One of the most direct applications of open finance data is identifying opportunities for add-on sales. If a large number of commercial customers at a bank are connecting their accounts to lenders, that pattern indicates unmet demand. Either the bank’s existing corporate lending is not meeting customer needs, or the bank does not offer that kind of loan product at all. In either case, the intel provides compelling data to shape financial products and marketing which can be addressed to grow share of wallet.
In “CFOs Speak: The Influence of Direct Bank Connections for Enterprise Open Finance,” a 2025 Ninth Wave survey of 200 senior finance leaders at companies with $50 million or more in annual revenue, 85% of respondents said they were extremely or very likely to switch banks if a competitor offered a direct connection to their accounting or enterprise resource planning (ERP) system. Open finance connection data shows banks which customers are already sourcing products from outside the institution, and where the gaps in the bank’s own offering may be driving that behavior.
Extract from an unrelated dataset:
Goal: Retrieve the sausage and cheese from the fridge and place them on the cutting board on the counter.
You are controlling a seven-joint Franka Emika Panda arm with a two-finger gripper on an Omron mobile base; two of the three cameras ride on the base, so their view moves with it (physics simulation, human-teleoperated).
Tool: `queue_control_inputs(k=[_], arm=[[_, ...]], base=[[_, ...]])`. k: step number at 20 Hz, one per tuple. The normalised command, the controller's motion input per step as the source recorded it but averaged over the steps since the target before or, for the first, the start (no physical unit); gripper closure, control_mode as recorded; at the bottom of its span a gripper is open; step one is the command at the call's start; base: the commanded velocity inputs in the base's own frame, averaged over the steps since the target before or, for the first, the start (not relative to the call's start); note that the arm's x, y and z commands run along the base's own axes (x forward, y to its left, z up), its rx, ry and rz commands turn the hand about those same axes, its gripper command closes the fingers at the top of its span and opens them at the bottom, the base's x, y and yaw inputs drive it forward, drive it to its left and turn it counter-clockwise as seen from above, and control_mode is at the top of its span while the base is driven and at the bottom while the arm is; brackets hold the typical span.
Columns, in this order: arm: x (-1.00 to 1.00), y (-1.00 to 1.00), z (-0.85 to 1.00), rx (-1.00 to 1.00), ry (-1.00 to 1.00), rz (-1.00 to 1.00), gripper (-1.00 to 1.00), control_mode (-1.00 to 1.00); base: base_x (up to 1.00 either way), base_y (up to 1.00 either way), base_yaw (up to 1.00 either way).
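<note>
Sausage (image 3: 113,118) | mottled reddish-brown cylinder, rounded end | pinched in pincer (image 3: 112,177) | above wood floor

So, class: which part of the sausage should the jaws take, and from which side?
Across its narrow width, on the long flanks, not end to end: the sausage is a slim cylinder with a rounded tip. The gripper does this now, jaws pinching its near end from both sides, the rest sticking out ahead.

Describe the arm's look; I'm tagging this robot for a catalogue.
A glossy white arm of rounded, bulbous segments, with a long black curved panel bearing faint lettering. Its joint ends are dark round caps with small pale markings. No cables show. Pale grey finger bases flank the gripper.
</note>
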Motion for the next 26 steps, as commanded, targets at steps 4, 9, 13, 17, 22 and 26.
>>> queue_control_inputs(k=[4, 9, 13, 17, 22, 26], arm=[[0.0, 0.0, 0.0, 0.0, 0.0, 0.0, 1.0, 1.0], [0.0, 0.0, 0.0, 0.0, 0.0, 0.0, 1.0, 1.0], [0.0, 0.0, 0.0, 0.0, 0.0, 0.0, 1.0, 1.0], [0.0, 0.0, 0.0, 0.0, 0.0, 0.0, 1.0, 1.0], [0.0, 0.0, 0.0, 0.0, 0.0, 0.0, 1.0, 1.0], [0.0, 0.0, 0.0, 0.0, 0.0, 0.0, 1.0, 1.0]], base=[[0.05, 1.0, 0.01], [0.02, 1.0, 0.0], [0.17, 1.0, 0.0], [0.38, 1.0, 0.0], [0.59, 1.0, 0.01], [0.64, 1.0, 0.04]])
Beyond identifying product gaps, connection data supports targeted outreach. A relationship manager who knows that a commercial customer has recently authorized a new fintech connection is better positioned to have a timely, relevant conversation about what the bank can offer.
How Does Real-Time Alerting Make Open Finance Data Actionable?
When a bank is notified the moment a customer authorizes a new application to access their account, it can act on that signal immediately, routing it to a relationship manager, flagging a product gap, or triggering an outreach workflow. When that same information is only visible in retrospect, the opportunity has usually passed.
Ninth Wave Portal, the analytics and monitoring layer of the Ninth Wave platform, gives banks that real-time view of activity. The Fintech Registry™, part of the Portal, provides additional context on which third-party applications are pulling customer data across the institution, and with what frequency. The Security Center provides more end-user data actual usage of these apps.
Building Stronger Customer Relationships Through Open Finance
McKinsey’s Banking Consumer Decision Journey Survey, conducted in May 2025, found that a customer’s primary bank is three to four times as likely to be considered for additional products and twice as likely to successfully cross-sell compared to non-primary institutions. Open finance connection data helps banks protect and strengthen that primary position by providing visibility into where customers are building relationships elsewhere.
Banks that treat every new app connection as a business signal rather than a compliance event will consistently know more about their customers’ financial lives than those that don’t.